╭──

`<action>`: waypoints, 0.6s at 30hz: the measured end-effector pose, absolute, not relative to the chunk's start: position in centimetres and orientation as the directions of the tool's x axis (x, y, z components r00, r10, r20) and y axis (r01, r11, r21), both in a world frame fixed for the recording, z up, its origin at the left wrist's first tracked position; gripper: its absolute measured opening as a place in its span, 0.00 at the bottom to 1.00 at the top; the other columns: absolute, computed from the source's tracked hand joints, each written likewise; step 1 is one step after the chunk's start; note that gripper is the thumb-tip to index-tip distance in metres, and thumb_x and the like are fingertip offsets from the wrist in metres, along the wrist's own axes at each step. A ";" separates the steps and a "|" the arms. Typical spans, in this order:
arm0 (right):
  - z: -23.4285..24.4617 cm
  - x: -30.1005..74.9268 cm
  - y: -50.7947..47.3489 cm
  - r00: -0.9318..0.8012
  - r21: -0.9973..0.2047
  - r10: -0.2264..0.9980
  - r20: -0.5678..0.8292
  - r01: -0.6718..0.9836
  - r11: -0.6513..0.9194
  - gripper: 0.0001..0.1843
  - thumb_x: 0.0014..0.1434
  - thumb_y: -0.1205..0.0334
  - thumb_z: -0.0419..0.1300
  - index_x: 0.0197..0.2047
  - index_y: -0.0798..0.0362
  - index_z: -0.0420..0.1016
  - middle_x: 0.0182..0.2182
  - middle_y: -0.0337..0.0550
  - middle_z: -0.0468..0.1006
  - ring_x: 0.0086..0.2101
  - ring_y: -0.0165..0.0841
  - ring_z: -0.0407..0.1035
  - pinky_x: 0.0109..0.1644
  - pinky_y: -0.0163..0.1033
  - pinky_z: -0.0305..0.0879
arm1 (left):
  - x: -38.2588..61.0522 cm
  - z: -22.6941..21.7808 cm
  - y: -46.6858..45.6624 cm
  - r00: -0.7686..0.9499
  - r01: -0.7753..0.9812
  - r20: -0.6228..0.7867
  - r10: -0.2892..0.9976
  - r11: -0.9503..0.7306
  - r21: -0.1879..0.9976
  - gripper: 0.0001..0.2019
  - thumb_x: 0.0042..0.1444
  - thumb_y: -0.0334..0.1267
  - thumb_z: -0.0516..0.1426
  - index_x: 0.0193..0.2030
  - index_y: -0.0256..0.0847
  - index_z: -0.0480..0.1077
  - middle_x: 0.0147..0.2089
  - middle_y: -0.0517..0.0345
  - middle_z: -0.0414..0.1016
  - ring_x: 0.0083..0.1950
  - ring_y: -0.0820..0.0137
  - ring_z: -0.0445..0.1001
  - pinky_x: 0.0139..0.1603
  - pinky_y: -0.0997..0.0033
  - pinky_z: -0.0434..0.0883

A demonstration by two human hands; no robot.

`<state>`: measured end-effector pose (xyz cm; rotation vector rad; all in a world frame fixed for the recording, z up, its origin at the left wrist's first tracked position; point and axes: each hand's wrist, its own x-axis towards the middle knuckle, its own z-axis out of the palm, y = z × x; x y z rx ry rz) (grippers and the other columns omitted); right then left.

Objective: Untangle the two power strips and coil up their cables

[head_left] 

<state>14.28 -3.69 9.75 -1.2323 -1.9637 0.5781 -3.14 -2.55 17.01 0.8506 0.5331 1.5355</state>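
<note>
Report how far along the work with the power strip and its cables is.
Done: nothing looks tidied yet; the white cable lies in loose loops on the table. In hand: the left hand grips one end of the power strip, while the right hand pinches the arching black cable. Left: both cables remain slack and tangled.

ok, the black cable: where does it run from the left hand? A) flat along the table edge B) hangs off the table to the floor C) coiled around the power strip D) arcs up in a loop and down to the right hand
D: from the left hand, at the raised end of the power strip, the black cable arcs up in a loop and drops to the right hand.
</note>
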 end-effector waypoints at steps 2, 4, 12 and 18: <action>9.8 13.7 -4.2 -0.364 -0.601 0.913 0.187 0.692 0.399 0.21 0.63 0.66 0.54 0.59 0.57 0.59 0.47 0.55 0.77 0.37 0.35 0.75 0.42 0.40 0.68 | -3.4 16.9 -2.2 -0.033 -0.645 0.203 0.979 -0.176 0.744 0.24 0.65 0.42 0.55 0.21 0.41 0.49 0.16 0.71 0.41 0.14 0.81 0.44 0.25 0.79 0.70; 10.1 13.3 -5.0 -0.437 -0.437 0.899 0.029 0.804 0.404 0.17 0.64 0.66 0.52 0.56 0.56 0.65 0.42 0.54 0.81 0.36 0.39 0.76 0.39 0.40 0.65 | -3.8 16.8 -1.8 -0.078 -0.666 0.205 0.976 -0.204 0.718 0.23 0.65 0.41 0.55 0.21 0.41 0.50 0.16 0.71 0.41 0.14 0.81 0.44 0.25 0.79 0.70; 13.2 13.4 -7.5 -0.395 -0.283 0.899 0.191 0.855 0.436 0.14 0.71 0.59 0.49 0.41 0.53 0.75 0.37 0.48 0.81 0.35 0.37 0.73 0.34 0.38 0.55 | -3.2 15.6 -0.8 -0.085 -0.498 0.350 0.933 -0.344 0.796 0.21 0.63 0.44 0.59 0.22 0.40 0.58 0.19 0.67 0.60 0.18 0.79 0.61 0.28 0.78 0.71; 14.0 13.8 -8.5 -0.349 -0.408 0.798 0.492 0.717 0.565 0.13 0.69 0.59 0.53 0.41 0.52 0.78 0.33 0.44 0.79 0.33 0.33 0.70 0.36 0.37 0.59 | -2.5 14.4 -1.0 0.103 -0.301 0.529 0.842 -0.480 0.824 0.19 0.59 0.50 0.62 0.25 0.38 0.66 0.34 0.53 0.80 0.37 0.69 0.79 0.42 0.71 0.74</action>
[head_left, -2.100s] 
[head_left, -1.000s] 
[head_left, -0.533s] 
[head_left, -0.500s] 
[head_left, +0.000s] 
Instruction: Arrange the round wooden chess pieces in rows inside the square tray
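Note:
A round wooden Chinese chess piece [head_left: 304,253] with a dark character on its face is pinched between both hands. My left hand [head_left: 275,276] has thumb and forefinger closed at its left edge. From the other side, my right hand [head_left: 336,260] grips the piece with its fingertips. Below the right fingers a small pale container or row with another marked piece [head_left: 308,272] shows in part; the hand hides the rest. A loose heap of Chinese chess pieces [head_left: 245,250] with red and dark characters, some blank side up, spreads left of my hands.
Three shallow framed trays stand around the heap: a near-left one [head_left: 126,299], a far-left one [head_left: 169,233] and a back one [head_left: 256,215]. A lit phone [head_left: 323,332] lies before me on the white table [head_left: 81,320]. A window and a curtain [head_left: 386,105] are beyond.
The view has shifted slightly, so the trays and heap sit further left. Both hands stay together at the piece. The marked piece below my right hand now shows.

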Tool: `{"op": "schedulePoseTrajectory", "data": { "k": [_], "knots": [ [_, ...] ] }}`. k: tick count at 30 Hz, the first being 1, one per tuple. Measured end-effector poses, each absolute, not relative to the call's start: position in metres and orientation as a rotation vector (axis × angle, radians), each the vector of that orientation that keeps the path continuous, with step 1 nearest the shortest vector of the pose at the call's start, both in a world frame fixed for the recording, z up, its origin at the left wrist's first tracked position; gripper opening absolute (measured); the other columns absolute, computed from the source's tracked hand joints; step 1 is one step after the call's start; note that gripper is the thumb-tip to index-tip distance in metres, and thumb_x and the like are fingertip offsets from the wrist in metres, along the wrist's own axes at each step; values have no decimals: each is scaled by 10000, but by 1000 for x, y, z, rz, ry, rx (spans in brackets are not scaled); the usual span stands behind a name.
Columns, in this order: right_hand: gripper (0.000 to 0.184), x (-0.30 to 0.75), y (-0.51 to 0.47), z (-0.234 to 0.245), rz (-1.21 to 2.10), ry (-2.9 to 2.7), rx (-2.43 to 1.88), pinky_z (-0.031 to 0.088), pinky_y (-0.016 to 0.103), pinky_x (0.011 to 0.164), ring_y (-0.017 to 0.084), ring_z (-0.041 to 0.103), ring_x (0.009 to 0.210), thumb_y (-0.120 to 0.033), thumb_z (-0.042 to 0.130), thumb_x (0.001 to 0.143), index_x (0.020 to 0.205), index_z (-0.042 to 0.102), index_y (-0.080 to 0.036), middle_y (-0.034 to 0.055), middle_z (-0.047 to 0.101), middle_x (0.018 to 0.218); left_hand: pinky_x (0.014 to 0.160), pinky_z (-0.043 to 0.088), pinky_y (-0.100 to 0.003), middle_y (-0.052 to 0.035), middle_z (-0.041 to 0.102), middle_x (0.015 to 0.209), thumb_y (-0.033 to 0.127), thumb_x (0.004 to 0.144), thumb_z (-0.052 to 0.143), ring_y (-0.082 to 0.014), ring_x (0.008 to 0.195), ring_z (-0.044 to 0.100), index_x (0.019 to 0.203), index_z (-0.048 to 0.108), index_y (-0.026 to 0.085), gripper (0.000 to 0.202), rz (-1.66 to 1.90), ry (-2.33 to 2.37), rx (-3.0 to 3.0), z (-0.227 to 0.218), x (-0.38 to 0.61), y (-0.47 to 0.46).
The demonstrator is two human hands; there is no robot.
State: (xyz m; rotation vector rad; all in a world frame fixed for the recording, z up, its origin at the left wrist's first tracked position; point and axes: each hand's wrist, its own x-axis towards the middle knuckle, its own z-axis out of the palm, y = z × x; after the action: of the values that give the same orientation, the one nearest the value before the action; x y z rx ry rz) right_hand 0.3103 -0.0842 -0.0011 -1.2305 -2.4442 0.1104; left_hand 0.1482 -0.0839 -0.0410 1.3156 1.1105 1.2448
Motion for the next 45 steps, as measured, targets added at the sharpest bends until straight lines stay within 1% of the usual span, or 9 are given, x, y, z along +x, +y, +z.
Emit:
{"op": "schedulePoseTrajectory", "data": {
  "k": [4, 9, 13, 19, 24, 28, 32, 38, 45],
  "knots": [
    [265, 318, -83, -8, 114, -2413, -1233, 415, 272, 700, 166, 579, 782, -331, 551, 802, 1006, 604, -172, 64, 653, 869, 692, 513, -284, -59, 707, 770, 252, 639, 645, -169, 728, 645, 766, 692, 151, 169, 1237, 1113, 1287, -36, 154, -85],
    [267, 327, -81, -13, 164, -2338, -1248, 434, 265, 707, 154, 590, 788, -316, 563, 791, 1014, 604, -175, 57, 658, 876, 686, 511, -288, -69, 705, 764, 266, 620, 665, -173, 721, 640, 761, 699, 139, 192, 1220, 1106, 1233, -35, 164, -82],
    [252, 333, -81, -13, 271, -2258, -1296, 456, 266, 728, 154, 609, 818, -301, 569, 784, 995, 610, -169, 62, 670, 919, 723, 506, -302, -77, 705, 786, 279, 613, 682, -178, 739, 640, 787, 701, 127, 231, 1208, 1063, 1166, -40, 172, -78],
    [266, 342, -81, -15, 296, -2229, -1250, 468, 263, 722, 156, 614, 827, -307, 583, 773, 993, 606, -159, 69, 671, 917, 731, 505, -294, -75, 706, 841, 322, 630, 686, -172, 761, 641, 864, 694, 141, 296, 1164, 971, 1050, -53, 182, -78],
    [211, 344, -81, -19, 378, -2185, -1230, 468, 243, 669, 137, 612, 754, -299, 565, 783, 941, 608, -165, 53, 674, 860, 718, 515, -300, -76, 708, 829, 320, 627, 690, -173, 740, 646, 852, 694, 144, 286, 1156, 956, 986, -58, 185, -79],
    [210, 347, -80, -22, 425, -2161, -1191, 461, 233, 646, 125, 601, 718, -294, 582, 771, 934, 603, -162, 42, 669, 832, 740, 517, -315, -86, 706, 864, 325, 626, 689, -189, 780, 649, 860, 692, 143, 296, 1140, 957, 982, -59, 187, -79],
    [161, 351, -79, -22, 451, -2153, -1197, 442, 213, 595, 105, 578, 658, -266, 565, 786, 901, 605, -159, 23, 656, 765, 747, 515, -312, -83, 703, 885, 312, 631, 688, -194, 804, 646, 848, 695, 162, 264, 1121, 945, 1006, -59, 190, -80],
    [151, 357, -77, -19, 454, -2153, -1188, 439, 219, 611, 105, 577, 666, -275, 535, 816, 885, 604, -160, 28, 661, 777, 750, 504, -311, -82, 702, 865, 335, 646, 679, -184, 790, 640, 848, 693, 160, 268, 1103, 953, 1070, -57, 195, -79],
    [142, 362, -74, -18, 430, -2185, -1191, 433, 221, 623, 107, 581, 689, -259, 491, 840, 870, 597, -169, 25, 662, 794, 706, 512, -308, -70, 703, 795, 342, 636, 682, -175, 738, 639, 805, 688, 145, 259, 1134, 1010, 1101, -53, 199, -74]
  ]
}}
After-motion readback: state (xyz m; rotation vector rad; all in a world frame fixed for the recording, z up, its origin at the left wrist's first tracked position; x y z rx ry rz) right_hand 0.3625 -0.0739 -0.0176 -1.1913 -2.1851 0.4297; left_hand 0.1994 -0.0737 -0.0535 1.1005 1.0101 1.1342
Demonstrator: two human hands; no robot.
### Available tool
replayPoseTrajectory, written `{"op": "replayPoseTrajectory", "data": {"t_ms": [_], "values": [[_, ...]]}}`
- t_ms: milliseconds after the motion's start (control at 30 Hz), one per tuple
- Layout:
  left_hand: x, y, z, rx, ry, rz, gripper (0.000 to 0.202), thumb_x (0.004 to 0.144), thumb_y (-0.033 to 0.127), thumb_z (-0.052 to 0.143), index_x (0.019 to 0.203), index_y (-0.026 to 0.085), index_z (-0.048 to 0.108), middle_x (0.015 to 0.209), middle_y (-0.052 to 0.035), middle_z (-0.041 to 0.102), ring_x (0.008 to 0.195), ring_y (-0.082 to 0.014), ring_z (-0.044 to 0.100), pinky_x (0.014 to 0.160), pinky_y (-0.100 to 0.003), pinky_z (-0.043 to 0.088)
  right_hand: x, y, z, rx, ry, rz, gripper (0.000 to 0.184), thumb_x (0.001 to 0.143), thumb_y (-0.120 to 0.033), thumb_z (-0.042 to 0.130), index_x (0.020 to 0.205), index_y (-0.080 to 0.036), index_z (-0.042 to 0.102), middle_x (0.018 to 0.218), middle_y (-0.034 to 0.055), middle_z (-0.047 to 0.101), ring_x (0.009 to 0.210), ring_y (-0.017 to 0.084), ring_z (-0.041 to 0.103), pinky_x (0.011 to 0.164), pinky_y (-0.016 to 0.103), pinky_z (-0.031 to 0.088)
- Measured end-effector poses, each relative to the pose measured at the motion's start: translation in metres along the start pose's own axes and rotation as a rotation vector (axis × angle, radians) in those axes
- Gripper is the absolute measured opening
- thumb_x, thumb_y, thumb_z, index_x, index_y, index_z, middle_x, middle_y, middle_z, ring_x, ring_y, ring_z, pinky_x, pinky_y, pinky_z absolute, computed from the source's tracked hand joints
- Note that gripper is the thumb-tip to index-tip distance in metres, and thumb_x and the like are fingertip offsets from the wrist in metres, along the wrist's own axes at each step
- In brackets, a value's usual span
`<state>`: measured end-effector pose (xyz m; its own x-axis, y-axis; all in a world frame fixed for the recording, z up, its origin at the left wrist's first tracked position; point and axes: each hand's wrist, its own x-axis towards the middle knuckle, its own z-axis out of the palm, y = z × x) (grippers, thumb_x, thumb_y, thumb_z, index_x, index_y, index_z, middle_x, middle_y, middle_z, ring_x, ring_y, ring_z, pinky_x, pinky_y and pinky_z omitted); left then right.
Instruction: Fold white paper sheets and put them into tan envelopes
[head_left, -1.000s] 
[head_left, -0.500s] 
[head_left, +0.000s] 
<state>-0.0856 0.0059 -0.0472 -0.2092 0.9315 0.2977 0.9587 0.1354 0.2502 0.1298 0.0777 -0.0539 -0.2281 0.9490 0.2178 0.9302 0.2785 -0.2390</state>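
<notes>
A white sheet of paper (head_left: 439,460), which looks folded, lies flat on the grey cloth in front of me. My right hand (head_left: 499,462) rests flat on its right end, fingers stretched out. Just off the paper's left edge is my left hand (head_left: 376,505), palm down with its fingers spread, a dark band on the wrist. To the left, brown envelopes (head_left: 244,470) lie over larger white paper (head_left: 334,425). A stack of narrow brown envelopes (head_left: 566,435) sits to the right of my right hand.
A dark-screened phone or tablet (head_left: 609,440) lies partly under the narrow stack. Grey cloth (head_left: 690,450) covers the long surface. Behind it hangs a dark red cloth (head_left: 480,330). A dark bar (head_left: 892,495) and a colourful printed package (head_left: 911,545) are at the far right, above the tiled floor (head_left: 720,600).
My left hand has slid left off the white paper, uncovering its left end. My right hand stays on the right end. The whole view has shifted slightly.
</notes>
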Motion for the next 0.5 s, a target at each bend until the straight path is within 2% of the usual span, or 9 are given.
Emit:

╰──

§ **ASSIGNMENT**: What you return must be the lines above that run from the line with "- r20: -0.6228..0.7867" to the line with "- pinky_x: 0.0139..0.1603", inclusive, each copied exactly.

§ **EXERCISE ANSWER**:
  - r20: -0.6228..0.7867
  - r10: -0.2892..0.9976
  - r11: -0.9503..0.7306
  - r21: -0.1879..0.9976
  - gripper: 0.0001..0.2019
  - thumb_x: 0.0042..0.1444
  - thumb_y: -0.0334..0.1267
  - thumb_z: -0.0516..0.1426
  - index_x: 0.0193..0.2030
  - index_y: -0.0256..0.0847
  - index_z: -0.0480..0.1077
  - middle_x: 0.0147..0.2089
  - middle_y: -0.0517..0.0345
  - middle_z: -0.0414..0.1016
  - ring_x: 0.0083..0.1950
  - ring_y: -0.0820..0.0137
  - ring_z: -0.0445..0.1001
  - pinky_x: 0.0139..0.1603

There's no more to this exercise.